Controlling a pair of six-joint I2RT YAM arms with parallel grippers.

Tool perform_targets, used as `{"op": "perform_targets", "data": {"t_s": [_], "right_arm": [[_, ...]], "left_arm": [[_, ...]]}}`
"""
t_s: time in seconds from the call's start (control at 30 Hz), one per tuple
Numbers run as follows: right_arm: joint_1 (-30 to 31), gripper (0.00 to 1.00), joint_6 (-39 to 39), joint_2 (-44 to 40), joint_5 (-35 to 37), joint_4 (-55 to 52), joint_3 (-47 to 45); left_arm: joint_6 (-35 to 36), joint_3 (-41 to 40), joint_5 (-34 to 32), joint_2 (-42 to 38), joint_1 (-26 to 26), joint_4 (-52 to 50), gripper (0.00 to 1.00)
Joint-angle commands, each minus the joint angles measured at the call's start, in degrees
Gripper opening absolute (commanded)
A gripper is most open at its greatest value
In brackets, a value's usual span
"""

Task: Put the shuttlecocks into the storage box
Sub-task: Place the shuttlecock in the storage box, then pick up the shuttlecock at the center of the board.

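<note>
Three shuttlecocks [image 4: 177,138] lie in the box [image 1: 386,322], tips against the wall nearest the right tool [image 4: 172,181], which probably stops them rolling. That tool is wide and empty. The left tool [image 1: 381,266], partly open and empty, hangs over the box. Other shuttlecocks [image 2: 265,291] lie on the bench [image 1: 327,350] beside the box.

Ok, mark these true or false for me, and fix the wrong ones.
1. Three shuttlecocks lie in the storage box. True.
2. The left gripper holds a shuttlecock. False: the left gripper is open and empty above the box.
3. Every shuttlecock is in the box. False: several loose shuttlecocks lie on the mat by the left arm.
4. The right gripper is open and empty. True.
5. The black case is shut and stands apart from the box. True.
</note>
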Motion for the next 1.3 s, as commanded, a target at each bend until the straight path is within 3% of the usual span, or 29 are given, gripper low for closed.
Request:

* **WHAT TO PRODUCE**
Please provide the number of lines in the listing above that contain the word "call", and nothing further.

* **RESPONSE TO THE EXERCISE**
2